Dos requerimentos formulados pela própria Autora, de fls. 35 a 38 do vol. II e de fls. 43 e 48 do vol. I do processo administrativo anexo ao processo, resulta que antes e depois da decisão quanto a concessão do terreno à sociedade YY, a Autora insistiu o seu interesse no terreno nos Quartéis de Mong Há, até manifestou, em 09/02/2005, a sua discordância com a decisão da administração, mas em 07/03/2005, a Autora apresentou um novo projecto segundo o qual a área bruta de utilização total do mesmo terreno aumentou 25467.47 m2 (de fls. 2 a 15 da pasta nº 5) para 41409.00 m2 (de fls. 171 a 176 da pasta nº 13), e, acabou por não impugnar a decisão de indeferimento. As atitudes manifestadas pela Autora eram incoerentes. Mas no requerimento de 01/03/2005, a própria Autora admitiu “estar em curso um acordo sobre o seu pedido de concessão”. Daí se explicou que a mudança das posições pela Autora foi fruto dum acordo e não de conformidade com a decisão em causa. Com isso, acreditamos que a Autora, bem percebida a mensagem do ex-secretário transmitida pelo director do DSSOPT na reunião de 14/12/2004, ponderada e acabou por aceitar essas condições com a apresentação de novo projecto. Tudo indica que a Autora bem sabia que a altura do edifício foi libertada por instruções do ex-secretário em troca de não impugnação da decisão da concessão de terreno à sociedade YY.

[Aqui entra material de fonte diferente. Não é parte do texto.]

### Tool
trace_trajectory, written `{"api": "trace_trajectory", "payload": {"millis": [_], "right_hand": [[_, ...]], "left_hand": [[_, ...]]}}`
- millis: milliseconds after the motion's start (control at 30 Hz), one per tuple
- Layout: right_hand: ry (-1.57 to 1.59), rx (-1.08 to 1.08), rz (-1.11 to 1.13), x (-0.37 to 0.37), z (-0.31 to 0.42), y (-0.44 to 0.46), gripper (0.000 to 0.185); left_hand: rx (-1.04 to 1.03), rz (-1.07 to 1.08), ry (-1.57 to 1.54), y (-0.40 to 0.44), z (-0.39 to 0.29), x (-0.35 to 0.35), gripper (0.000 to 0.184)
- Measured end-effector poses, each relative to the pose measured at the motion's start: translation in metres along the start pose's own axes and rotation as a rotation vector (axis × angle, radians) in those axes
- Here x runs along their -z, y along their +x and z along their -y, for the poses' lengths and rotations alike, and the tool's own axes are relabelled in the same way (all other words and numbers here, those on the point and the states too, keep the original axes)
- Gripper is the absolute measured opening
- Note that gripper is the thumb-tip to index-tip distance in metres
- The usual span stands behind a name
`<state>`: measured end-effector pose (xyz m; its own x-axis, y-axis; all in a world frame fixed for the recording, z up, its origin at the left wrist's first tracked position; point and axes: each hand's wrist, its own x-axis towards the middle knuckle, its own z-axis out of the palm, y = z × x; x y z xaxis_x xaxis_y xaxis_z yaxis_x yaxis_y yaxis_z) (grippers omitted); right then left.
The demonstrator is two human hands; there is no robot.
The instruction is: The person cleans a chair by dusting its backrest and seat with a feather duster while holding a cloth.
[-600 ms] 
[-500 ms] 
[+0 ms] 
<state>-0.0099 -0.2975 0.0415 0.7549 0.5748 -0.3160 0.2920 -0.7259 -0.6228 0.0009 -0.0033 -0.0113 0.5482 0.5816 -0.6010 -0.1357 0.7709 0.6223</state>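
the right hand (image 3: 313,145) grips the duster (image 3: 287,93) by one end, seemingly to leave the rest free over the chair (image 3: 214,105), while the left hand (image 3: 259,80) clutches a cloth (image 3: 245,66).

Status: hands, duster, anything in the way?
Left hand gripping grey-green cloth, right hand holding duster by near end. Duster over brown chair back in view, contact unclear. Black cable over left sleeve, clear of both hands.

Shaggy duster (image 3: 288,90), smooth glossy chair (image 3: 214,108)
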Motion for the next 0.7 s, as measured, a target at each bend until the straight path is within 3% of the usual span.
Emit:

Quanto aos factos constantes dos quesitos 9º, 10º e 11º, esses factos são considerados como provados essencialmente com base nos dois circulares juntos aos autos e de documento de fls. 132 a 134 e 136 da pasta nº 13, o que se afigura ter força suficiente para comprovar esses factos.
Não se ficou provado o facto dos quesitos 6º e 12º por não ter produzida prova suficiente para formar convicção segura sobre a veracidade de tais factos.
…”.
Quid iuris?
Antes de mais, é de notar que não obstante a Autora ter afirmado impugnar a decisão da matéria de facto quanto aos quesitos 1º a 8º e 12º da Base Instrutória, o certo é que quanto ao quesito 6º, nada referiu em concreto na sua motivação do recurso longa.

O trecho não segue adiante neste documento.